Among the potential policies the SEC could set, according to Belinfanti: require that the firms disclose underlying information furnished by the corporations; and the procedures and methodologies used to determine the voting decisions.

The Shareholder Communications Coalition, a Washington, D.C., lobbying group comprised of corporate issuer trade associations and the shareholder recordkeeping group Securities Transfer Association, prefer that proxy advisory firms register as an investment advisors.

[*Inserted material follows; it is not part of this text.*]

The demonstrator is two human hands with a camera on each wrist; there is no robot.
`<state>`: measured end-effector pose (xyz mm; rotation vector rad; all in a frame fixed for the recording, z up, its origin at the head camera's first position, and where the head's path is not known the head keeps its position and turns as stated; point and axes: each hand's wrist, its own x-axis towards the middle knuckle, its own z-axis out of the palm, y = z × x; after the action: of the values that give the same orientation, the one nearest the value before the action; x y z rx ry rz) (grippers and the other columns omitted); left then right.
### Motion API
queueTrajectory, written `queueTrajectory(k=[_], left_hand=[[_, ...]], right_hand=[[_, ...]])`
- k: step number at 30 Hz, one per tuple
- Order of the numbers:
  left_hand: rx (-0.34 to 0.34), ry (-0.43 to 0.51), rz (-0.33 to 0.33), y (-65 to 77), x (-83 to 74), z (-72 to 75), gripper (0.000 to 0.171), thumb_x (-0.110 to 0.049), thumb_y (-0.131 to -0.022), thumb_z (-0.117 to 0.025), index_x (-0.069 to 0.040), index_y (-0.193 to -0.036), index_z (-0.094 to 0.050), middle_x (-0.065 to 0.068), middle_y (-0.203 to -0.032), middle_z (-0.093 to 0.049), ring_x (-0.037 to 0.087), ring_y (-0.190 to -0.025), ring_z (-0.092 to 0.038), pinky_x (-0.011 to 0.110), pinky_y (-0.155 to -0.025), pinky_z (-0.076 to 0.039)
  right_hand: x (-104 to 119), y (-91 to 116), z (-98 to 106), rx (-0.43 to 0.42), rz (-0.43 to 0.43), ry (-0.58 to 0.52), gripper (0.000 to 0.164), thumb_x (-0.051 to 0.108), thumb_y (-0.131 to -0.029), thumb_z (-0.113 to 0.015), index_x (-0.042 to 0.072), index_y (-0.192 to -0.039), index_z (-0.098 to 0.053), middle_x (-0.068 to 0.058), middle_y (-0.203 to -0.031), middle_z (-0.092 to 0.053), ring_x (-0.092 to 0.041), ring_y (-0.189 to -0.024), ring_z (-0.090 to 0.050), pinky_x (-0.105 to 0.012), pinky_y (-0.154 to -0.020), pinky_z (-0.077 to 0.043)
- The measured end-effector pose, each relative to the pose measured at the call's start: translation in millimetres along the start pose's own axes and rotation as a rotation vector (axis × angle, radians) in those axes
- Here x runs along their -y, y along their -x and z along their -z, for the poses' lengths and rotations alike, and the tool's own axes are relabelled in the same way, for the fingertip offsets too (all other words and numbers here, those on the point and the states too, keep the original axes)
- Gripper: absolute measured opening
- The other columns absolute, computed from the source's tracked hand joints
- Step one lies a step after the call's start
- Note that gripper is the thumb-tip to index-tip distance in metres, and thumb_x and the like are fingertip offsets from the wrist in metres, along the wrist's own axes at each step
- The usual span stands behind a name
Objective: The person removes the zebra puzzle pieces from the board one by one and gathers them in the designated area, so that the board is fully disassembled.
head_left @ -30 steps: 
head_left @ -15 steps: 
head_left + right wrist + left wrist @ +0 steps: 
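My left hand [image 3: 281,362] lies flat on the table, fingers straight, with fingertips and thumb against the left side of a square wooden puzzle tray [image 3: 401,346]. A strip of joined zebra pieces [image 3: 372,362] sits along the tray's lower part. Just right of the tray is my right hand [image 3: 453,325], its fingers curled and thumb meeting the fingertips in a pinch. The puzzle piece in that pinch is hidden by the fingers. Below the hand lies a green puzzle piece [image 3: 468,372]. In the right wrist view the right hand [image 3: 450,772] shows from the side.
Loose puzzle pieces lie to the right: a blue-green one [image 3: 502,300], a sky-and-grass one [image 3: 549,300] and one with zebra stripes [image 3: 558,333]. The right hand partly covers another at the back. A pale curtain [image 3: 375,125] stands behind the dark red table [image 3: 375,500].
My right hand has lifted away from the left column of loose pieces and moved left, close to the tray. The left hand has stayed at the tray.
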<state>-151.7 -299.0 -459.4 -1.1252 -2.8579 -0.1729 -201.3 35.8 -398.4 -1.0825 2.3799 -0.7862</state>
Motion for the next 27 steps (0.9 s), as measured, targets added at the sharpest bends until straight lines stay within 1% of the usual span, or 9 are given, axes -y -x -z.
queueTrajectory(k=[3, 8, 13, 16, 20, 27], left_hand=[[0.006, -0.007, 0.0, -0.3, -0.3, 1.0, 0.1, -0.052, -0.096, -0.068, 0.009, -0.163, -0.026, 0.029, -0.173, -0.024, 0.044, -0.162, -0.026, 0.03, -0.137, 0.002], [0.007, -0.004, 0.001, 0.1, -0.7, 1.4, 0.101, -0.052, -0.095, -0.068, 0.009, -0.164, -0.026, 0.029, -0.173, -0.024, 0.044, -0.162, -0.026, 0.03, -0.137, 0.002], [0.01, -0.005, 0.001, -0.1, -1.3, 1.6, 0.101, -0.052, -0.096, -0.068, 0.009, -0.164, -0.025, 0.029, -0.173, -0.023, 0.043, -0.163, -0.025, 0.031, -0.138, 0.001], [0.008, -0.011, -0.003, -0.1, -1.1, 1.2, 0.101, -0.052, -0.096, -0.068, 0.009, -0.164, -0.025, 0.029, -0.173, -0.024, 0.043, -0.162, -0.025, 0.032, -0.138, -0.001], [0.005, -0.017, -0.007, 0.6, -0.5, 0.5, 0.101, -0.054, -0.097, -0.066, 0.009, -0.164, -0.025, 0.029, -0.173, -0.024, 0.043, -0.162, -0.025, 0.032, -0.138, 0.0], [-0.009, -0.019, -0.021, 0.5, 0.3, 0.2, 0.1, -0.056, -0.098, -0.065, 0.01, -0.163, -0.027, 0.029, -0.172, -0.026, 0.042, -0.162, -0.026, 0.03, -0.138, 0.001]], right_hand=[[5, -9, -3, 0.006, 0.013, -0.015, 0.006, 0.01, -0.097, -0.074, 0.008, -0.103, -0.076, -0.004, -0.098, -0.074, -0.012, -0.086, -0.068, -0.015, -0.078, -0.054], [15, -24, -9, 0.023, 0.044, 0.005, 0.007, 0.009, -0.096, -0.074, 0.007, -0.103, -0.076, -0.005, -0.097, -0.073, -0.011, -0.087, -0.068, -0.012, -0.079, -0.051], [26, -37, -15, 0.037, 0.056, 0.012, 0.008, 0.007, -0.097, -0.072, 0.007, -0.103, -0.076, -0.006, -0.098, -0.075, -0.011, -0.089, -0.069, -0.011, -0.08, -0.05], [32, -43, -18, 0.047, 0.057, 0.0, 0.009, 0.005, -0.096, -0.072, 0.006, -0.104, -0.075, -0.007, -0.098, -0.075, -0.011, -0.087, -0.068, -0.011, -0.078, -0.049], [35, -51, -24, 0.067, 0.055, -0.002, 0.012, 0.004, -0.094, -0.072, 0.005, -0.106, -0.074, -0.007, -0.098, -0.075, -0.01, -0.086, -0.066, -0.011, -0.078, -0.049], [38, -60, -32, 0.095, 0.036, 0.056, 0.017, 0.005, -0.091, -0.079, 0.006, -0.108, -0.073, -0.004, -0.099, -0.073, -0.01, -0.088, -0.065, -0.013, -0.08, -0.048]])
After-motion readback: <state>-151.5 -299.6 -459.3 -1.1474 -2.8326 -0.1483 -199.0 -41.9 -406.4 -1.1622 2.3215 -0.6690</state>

The SCC wants proxy advisory firms to disclose their procedures, guidelines and assumptions for making voting recommendations. The organization also said proxy advisory firms should be required to maintain a public record of all their voting recommendations, disclose conflicts of interest and have a complete and total separation of the proxy advisory business from all other business including consulting and research services.

Wachtel, Lipton, Rosen & Katz agreed that proxy advisory firms should register as investment advisors but goes one step further in recommending that they should be treated as "soliciting material" subject to federal proxy rules. Such a requirement would allow the corporation to include its own recommendation in the final report issued by the proxy advisory firm.

To the ICI, however, such a scenario would spell additional costs for proxy advisory firms, which it worries could be passed onto the funds and their shareholders.